Representante do órgão federal avalia em audiência pública haver espaço também para aumento de impostos, mas adverte que medida será inócua sem o fim dos benefícios na Zona Franca de Manaus
O coordenador-geral de Tributação da Receita Federal, Fernando Mombelli, afirmou ontem, 31 de outubro, durante audiência pública na Câmara dos Deputados haver uma distorção nos créditos tributários oferecidos aos produtores de refrigerantes que compram concentrados (xarope) da Zona Franca de Manaus. A equipe de O Joio e O Trigo acompanhou o debate.
Foi a declaração mais enfática de um representante do órgão nas audiências públicas realizadas nos últimos anos. O encontro convocado pela Comissão de Seguridade Social e Família teve como objetivo discutir a possibilidade de uma taxação especial sobre bebidas açucaradas.
Para Mombelli, um eventual aumento de Imposto sobre Produtos Industrializados (IPI) será inócuo se forem mantidos os benefícios relacionados à Zona Franca. Como mostrou a reportagem de estreia de O Joio e O Trigo, a renúncia fiscal e os créditos tributários nessa operação passam de R$ 7 bilhões por ano.
Isso ocorre porque as empresas que operam na Zona Franca têm isenção de IPI e PIS-Cofins, e contam com abatimento de Imposto sobre Circulação de Mercadorias e Serviços (ICMS) e Imposto de Renda de Pessoa Jurídica. Na outra ponta, quem compra um insumo industrial tem direito a receber créditos equivalentes à tributação incidente na etapa anterior.
Assim, quem compra um concentrado de refrigerante a R$ 100, com uma alíquota de 20%, recebe de volta um crédito de R$ 20. As empresas que compram o produto na Zona Franca de Manaus cobram esse crédito, mesmo com a isenção de impostos existente no setor.
“Uma vez saído da Zona Franca de Manaus, esse produto gera um crédito que supera o próprio débito das empresas que dela se utilizam”, afirmou Mombelli. “Temos uma distorção que, mantida, você pode aumentar muito IPI que vai ser absorvido pelo crédito que estamos ressarcindo no sentido da tributação do setor.”
Ou seja, quanto maior o imposto pago, maior é o crédito a que têm direito essas empresas. É um caso raro em que o setor privado prefere uma alíquota alta.
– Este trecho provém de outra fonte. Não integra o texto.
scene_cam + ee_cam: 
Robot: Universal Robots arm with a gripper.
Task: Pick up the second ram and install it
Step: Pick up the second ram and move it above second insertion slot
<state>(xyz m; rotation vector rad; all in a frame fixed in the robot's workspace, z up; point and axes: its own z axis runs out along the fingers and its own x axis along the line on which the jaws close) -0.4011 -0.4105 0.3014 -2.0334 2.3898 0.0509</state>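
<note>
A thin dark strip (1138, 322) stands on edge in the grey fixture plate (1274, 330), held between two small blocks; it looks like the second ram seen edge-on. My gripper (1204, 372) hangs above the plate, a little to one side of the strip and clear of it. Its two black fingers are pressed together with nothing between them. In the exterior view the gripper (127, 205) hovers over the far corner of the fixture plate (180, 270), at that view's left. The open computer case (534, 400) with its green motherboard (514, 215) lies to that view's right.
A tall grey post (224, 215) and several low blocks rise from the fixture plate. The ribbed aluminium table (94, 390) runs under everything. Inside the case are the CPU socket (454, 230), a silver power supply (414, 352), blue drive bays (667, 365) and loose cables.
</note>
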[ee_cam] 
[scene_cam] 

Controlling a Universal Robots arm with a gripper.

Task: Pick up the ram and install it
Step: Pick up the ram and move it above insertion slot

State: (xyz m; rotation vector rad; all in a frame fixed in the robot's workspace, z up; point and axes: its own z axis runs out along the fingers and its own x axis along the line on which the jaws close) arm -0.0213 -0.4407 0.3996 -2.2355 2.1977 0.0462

Pudera: é uma alíquota alta que, na prática, não é paga, já que a Zona Franca responde por quase todo o concentrado produzido no país.
Como mostramos, essa situação estimula a emissão de notas fiscais mais altas de modo a majorar o crédito. Documentos a que tivemos acesso mostram uma diferença de até cinco vezes entre o produto que a Coca-Cola manda para o mercado interno e o que exporta para outros países da América Latina, operação que não dá direito a esse ressarcimento. Tanto a empresa como a Associação Brasileira de Refrigerantes e Bebidas Não Alcoólicas (Abir) não quiseram responder a essa questão, preferindo um esclarecimento genérico.
A Receita tenta, desde a década de 1990, alterar a situação. Sempre que há oportunidade, entra com ação judicial para fazer com que as empresas tenham de devolver o crédito. Na última semana, o órgão deu um novo passo na tentativa de barrar o esquema. Foi emitida uma interpretação de que as empresas têm produzido na Zona Franca um kit de concentrado e não o concentrado em si. Isso abriria espaço a evitar que o setor privado possa cobrar o ressarcimento. “Não foi uma medida da Receita Federal em relação à possibilidade ou não de vedação dos créditos. Houve uma orientação técnica sobre o tipo de extrato”, disse Mombelli.
Em relação à situação geral do setor, Mombelli afirmou que há espaço para aumentar os impostos, hoje considerados baixos. A alíquota de IPI dos refrigerantes, 4%, é mais baixa que a de cervejas, 6%, vinhos, 10%, e das demais bebidas alcoólicas. Trata-se de um cálculo que leva em conta a necessidade do produto e o eventual dano à saúde. Nesse sentido, o coordenador-geral de Tributação afirmou que um eventual aumento tributário das bebidas açucaradas seria incorreto se não fosse acompanhado pela elevação das demais alíquotas.